The evolution parameter $p_a$ can be calculated by Equation (4), where $p_b$ is the hydrostatic yield stress of compacts under the current relative density $\rho$.

$$p_a={\displaystyle \frac{p_b-RD}{1+tan\beta }}$$

(4)

The non-associated plastic flow rule of $F_s$ and $F_t$ is defined by the flow potential $G_s$, as shown in Equation (5). The associated flow rule of $F_c$ is defined by the flow potential $G_c$, as shown in Equation (6).

$$G_s=\sqrt{{\left[\left(P_a-P\right)tan\beta \right]}^2+{\left({\displaystyle \frac{q}{1+\alpha -\alpha /cos\beta }}\right)}^2}$$

(5)

$$G_c=\sqrt{{(p-p_a)}^2+{({\displaystyle \frac{Rq}{1+\alpha -\alpha /cos\beta }})}^2}$$

(6)

From Equations (1)–(6), to determine the modified DPC model, six parameters, $d$, $\beta$, $\alpha$, $R$, $p_a$, and $p_b$, need to be identified. Typically, $\alpha$ is a small number between 0.01 and 0.05, and its value has little effect on the calculated results. In addition, the relationship between $p_a$ and $p_b$ is shown in Equation (4). Thus, only $d$, $\beta$, $R$, and $p_b$ need to be identified.

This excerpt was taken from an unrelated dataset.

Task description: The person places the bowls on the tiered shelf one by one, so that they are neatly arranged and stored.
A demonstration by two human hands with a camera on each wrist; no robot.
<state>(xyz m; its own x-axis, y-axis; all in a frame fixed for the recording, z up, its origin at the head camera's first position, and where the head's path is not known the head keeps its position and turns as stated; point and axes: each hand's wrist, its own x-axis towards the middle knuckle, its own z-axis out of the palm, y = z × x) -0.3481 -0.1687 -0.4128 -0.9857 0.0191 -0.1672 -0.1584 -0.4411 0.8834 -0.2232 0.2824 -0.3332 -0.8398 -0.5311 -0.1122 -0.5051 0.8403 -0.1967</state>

2.2. Multi-Particle Model to Identify Modified DPC Parameters

The multi-particle model was conducted under Abaqus/Explicit. Based on the real sizes of Al and Ta powder (measured by laser-diffraction particle-size analysis) shown in Figure 2a,b, the multiple particles were established by a homemade Python (3.10) program with a 0.673 volume fraction of Ta and a 0.327 volume fraction of Al, as shown in Figure 2c. The total particle packing density reached approximately 0.4 in this model. The particle size distributions of the Al and Ta particles generated by the Python program are presented in Figure 2d,e. Because the Python program treated particles in narrow size ranges as uniform (e.g., 22.5~27.5 μm as 25.0 μm), this simplification caused slight differences between the simulated and experimental distributions. However, their average sizes agreed well. Specifically, the Al powder showed an experimental average diameter of 24.25 μm versus the simulated value of 25.37 μm. The average diameter of the Ta powder yielded 19.54 μm, experimentally compared to 20.76 μm in the simulation. All particles used a C3D8R grid with a mesh size of 0.125 times that of the particle diameter.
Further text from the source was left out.